-- Listed entries follows --

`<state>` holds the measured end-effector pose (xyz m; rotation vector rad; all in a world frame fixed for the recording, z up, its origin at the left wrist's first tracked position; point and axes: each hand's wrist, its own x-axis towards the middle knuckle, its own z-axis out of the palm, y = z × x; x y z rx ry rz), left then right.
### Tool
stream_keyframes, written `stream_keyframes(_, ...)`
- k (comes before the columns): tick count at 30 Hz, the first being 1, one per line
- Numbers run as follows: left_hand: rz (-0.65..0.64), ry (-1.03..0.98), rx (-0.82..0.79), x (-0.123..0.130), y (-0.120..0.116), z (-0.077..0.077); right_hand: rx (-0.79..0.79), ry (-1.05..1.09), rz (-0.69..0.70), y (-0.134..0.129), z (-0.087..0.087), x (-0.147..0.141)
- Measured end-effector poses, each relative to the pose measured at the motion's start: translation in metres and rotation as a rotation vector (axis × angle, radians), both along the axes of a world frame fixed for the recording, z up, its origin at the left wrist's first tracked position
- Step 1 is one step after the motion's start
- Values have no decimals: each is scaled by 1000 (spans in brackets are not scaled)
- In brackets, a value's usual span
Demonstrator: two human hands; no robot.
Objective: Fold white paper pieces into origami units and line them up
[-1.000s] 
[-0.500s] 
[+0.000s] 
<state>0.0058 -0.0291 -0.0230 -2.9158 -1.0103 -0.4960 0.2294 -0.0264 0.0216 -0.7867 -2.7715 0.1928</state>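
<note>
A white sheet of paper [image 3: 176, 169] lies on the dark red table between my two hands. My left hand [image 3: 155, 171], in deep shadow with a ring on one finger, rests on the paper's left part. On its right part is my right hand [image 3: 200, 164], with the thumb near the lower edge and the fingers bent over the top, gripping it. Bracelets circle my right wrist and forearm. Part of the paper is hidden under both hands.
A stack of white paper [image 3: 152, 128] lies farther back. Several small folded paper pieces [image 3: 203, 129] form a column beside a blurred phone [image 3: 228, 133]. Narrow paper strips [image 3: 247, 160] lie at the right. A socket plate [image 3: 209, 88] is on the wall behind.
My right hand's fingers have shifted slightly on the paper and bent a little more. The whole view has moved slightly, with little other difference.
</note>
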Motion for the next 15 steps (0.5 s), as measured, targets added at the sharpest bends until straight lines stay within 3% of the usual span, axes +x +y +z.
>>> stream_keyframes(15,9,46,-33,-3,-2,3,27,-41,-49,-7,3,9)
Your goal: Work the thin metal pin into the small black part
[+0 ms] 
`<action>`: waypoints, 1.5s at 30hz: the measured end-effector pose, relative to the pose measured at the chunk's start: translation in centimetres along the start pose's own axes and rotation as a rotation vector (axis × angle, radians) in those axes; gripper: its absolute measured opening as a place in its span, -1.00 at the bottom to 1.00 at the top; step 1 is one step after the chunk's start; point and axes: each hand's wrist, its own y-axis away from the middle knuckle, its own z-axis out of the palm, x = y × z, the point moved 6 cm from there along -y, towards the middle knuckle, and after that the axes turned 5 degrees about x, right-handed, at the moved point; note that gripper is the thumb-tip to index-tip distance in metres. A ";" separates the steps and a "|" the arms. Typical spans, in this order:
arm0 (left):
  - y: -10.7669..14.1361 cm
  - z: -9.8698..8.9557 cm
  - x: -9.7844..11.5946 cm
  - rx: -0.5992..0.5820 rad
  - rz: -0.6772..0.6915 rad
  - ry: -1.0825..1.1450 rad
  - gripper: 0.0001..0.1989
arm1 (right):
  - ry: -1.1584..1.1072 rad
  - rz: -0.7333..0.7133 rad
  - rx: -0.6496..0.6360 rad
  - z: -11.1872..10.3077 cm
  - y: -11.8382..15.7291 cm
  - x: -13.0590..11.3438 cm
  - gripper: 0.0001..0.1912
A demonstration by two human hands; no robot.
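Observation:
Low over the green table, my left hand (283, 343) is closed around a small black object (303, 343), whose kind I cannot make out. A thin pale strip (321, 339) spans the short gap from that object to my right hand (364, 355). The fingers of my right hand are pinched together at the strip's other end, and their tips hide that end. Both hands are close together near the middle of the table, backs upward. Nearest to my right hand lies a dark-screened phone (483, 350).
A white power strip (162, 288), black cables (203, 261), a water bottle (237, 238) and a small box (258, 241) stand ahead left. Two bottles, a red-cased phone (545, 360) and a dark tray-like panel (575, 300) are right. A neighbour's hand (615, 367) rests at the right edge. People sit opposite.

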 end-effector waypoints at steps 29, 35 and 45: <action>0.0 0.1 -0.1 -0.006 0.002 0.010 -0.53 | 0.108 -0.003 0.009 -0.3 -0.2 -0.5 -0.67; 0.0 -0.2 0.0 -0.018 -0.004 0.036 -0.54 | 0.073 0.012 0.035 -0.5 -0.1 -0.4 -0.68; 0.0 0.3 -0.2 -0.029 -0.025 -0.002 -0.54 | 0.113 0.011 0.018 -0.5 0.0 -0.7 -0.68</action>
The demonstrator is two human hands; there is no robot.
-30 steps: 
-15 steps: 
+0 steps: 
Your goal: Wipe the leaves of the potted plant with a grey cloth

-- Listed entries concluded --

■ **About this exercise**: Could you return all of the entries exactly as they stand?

■ **Problem solution**:
`<state>` holds the measured end-effector pose (xyz m; rotation vector rad; all in a world frame fixed for the recording, z up, its origin at the left wrist's first tracked position; point and axes: each hand's wrist, its own x-axis towards the middle knuckle, its own z-axis out of the palm, y = z × x; x y z rx ry rz), left then right.
### Tool
stream_keyframes, written `stream_keyframes(_, ...)`
- k (comes before the columns): tick count at 30 Hz, the first being 1, one per line
- Numbers run as follows: left_hand: rz (-0.65..0.64), ry (-1.03..0.98), rx (-0.82..0.79), x (-0.123..0.130), y (-0.120..0.116), z (-0.077..0.077); right_hand: rx (-0.79..0.79), ry (-1.05..1.09), rz (-0.69..0.70), y (-0.134..0.129), z (-0.087..0.087), x (-0.147..0.141)
- Measured end-effector poses, each relative to the pose measured at the motion's start: translation in metres and rotation as a rotation vector (axis × angle, radians), both along the axes of a world frame fixed for the recording, z up, its origin at the left wrist's first tracked position
- Step 1 is one step after the motion's start
- Values have no decimals: each is scaled by 1000 (spans in brackets are not scaled)
- In brackets, a value's usual span
Demonstrator: two human hands; no robot.
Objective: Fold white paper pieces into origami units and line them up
[-1.000s] 
[-0.500s] 
[+0.000s] 
<state>0.0058 -0.0291 -0.0230 -2.9158 -1.0103 -0.4960 0.2294 -0.0264 0.0216 -0.7867 -2.7715 0.1928</state>
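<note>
A white sheet of paper [image 3: 176, 169] lies on the dark red table between my two hands. My left hand [image 3: 155, 171], in deep shadow with a ring on one finger, rests on the paper's left part. On its right part is my right hand [image 3: 200, 164], with the thumb near the lower edge and the fingers bent over the top, gripping it. Bracelets circle my right wrist and forearm. Part of the paper is hidden under both hands.
A stack of white paper [image 3: 152, 128] lies farther back. Several small folded paper pieces [image 3: 203, 129] form a column beside a blurred phone [image 3: 228, 133]. Narrow paper strips [image 3: 247, 160] lie at the right. A socket plate [image 3: 209, 88] is on the wall behind.
My right hand's fingers have shifted slightly on the paper and bent a little more. The whole view has moved slightly, with little other difference.
</note>
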Motion for the next 15 steps (0.5 s), as measured, targets added at the sharpest bends until straight lines stay within 3% of the usual span, axes +x +y +z.
>>> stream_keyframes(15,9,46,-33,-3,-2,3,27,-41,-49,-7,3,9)
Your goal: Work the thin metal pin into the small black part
[+0 ms] 
`<action>`: waypoints, 1.5s at 30hz: the measured end-effector pose, relative to the pose measured at the chunk's start: translation in centimetres along the start pose's own axes and rotation as a rotation vector (axis × angle, radians) in those axes; gripper: its absolute measured opening as a place in its span, -1.00 at the bottom to 1.00 at the top; step 1 is one step after the chunk's start; point and axes: each hand's wrist, its own y-axis away from the middle knuckle, its own z-axis out of the palm, x = y × z, the point moved 6 cm from there along -y, towards the middle knuckle, and after that the axes turned 5 degrees about x, right-handed, at the moved point; note that gripper is the thumb-tip to index-tip distance in metres. A ";" separates the steps and a "|" the arms. Typical spans, in this order:
arm0 (left):
  - y: -10.7669..14.1361 cm
  - z: -9.8698..8.9557 cm
  - x: -9.7844..11.5946 cm
  - rx: -0.5992..0.5820 rad
  - rz: -0.6772..0.6915 rad
  - ry: -1.0825..1.1450 rad
  - gripper: 0.0001..0.1989
arm1 (right):
  - ry: -1.1584..1.1072 rad
  - rz: -0.7333..0.7133 rad
  - rx: -0.6496..0.6360 rad
  - z: -11.1872..10.3077 cm
  - y: -11.8382..15.7291 cm
  - x: -13.0590..11.3438 cm
  - gripper: 0.0001..0.1912
A demonstration by two human hands; no robot.
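Observation:
Low over the green table, my left hand (283, 343) is closed around a small black object (303, 343), whose kind I cannot make out. A thin pale strip (321, 339) spans the short gap from that object to my right hand (364, 355). The fingers of my right hand are pinched together at the strip's other end, and their tips hide that end. Both hands are close together near the middle of the table, backs upward. Nearest to my right hand lies a dark-screened phone (483, 350).
A white power strip (162, 288), black cables (203, 261), a water bottle (237, 238) and a small box (258, 241) stand ahead left. Two bottles, a red-cased phone (545, 360) and a dark tray-like panel (575, 300) are right. A neighbour's hand (615, 367) rests at the right edge. People sit opposite.
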
 end-effector waypoints at steps 29, 35 and 45: <action>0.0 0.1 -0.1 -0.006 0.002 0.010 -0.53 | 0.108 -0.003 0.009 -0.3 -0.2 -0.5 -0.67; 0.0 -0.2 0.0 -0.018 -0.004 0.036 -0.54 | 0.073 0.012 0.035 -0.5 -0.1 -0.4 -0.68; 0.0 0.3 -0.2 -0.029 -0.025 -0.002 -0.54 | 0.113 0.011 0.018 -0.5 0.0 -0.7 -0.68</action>
The demonstrator is two human hands; there is no robot.
-30 steps: 
-15 steps: 
+0 steps: 
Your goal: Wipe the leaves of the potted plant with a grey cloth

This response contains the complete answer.